しばらく窓越しに授業を聞いて、リーティはすっかり夢中になった。どうやらこの子には勉強の才能があるようだ。これで俺がいままで身につけたものを彼女に教えてもすぐ飲み込まれるだろう。
「ね、イリアス兄さん」
「どうしたの?」
俺がリーティに振り向くと、彼女の好奇心に満たされているつぶらな瞳とぶつかり合った。
「魔法、楽しそうです。帰ったら一緒にやってみましょう」
「なに、そんなことか。いいよ」
俺は今まで魔法を発動するためしを何百回もした。しかしやはり「魔導書」がないと完全なる魔法は出せない。一番初階の火魔法を使おうとしたが、中途半端な火花しか出なかった。それをリーティに教えたら、彼女をがっかりさせてしまうのかな。
「兄さん、その人は?」
考えにふけっている俺に、リーティは後ろの方向を指して聞いた。我に返って振り返ると、いつも俺にいちゃもんをつけている塾の講師が怒鳴っているのが見えた。
「あんた、また盗み聞きしているの?今度こそ衛兵のところへ連れてやる!」
またばれたと気づいた俺は慌ててリーティを連れて帰ろうとするが、彼女はいつかその講師の手前に行った。
「本当にすみませんでした。でも兄さんはいい人ですので衛兵には連れていかないでください」
「そう簡単に許されるもんか!」
リーティを無理やり拘束しようとする講師のまえに、俺は彼女の手を引いて脱出した。この人から逃げるのが得意だから、捕まるおそれがない。
「なに考えているの?そんな人に情を訴えてもしょうがないだろう」
やっとスラム街に戻れた俺はリーティに説教し始めた。
「ごめんなさい。ただ謝らないといけないと思いまして…」
「確かにお前の気持ちは正しい。しかし謝ったら許されるなんて考えが甘過ぎた。さっきその場で衛兵のところにつれて行かれると、ろくな目に合わないぞ」
「くすん」
泣きそうな顔しているリーティを見ると、俺は少し後ろめたい気持ちになった。確かにこの子の考え方は正しかった。でもそういう正論じゃ俺たちのような底辺の者に通じない。ここは、正しい人が真っ先に打たれる世界だから。
「でもその優しい心は持ち続けていけ。将来リーティの強い武器になるかもしれない」
声を小さくして、俺はリーティの頭をなでなでした。それだけで機嫌を直したリーティを見て、どんなにちょろい子だよと思った。
「よしっ、今日勉強頑張ったリーティのために食べ物を買いに行こう!」
頑張ったご褒美と言ってもいつもと同じパンだ。食べる口が増えたので毎日の出費も増えた。自分の食べる量を最小限にしたが、やはりお金がたまらない。そして今まで一人で頑張って貯めてきたお金は、数日前に使っちゃった。
「ごめん。結局パンしか買えなくて」
「ううん。イリアス兄さんが買ってくれるものなら何でも美味しいです」
その偽りのない笑顔を見て、俺はかえって心を痛めた。
俺はどうしても強くなって、そしてこの子をここから連れ出さないと。
「半分っこしましょう」
そう言いながら、リーティはたった一つのパンの半分をくれた。
「俺はいいよ。お前一人で食べろ」
「だめです。イリアス兄さんはいつも自分の食べ物を減らしているんでしょう。体を壊してしまいます。

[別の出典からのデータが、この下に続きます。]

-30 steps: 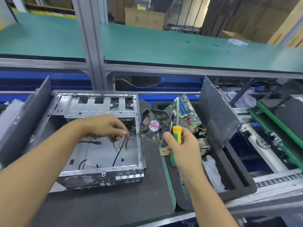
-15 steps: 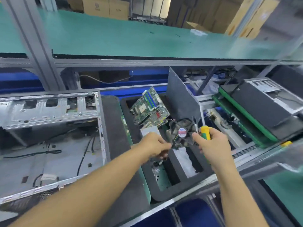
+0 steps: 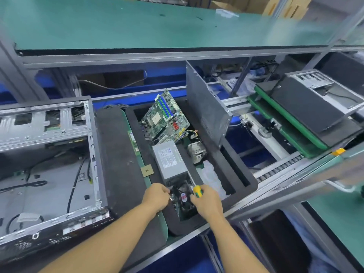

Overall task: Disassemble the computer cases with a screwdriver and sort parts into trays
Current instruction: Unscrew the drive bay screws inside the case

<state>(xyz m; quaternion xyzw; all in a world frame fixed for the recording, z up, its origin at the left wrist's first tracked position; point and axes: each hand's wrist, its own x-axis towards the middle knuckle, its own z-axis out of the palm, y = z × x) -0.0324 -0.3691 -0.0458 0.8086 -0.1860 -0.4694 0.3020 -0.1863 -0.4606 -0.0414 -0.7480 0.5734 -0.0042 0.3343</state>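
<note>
A black case fan (image 3: 184, 198) with a round red-and-white label sits low in the near compartment of the black foam tray (image 3: 242, 174). My left hand (image 3: 156, 197) grips the fan's left edge. Pressed against the fan's right side, my right hand (image 3: 206, 200) holds a yellow-and-green screwdriver (image 3: 197, 191), shaft pointing up and away. The open grey computer case (image 3: 47, 154) lies at the left with loose black cables inside. In the tray lie a green motherboard (image 3: 164, 117), a grey power supply (image 3: 169, 161) and a heatsink (image 3: 196, 152).
A grey side panel (image 3: 206, 107) stands upright at the tray's far right. A small chip (image 3: 146, 171) rests on the green strip beside the black mat (image 3: 120, 154). Another case (image 3: 315, 103) on green trays sits right, beyond a roller conveyor (image 3: 281, 166). A green shelf (image 3: 137, 22) runs overhead.
Both hands carried the fan from the case rightward over the tray, then down into its near compartment. My view swung right and closer to the tray.
</note>
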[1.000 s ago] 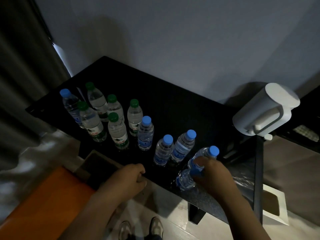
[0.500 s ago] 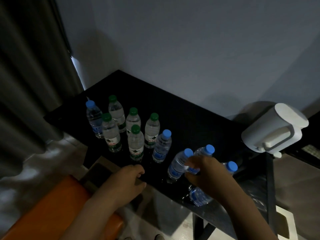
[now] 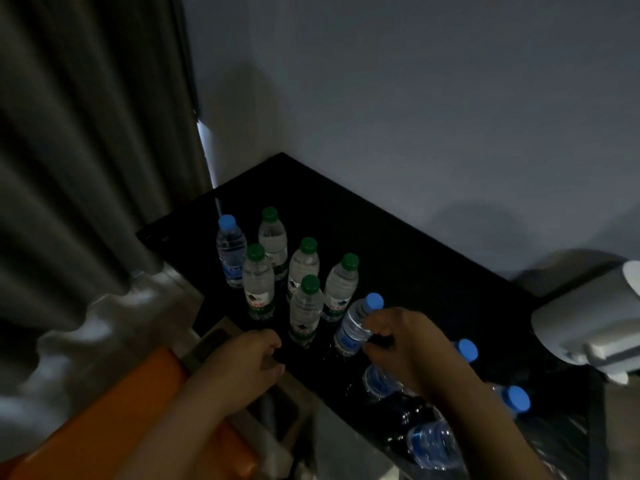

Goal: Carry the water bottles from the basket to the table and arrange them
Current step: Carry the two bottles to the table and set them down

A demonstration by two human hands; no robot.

そうなるとリーティは悲しいです」
「……」
彼女に返す言葉がなくて、俺は無言に彼女から半分のパンを受け取った。
「じゃ今から魔法の練習をしようか」
食事が済んだ夜に、俺はワクワクしているリーティに言い出した。そしてリーティはそれを待っていたかのように躍起になった。
「まず手を伸ばして、俺と一緒に呪文を唱えろ」
リーティの手を握って、俺は徐々に口を開く。
「壊す力を秘めた炎よ、わが引火に応じて来たれ、定着しないものの形を作って、ファイアボールなり出たまえ」
それを入念に復唱したリーティの手のひらから、俺は微かな暖かさが感じた。
「火が出ないですね…」
落ち込んでいるリーティを見つめ、俺は自分の驚きを一旦抑えた。代わりに俺はつい漏れた笑みを帯びた顔で彼女の背中を叩いた。
「いいえ、これはすごいぜ。リーティ」
「はい?」
リーティは状況が分からずに目を見開いた。
「この暖かさを出せるだけで十分すごいんだ。昼間にも塾で見ただろう。魔導書なくして魔法は使いこなせない。俺だって最初の時呪文を詠唱してもなにも起こらなかった。でもリーティは初めてで魔導書なしに詠唱したのにこんなエネルギー保存則に反する奇跡を起こせるなんて…」
「え、エネルぎーの…?」
「あっ、わるい、嬉しすぎてつい言っちゃった。とにかくリーティはすごい。それだけ信じていいぞ」
「はい!イリアス兄さんの話を信じます」
猫のように俺になついてくるリーティだ。
俺は初めてのためしから熱を出せるようになるまで一ヶ月もかかった。そんなリーティは一回のためしで同じことができた。この妹は、本当にたぐいまれな才能を持っているかもしれん。強くなる道へまた一歩近づいた。俺はなんとなくそんな気がする。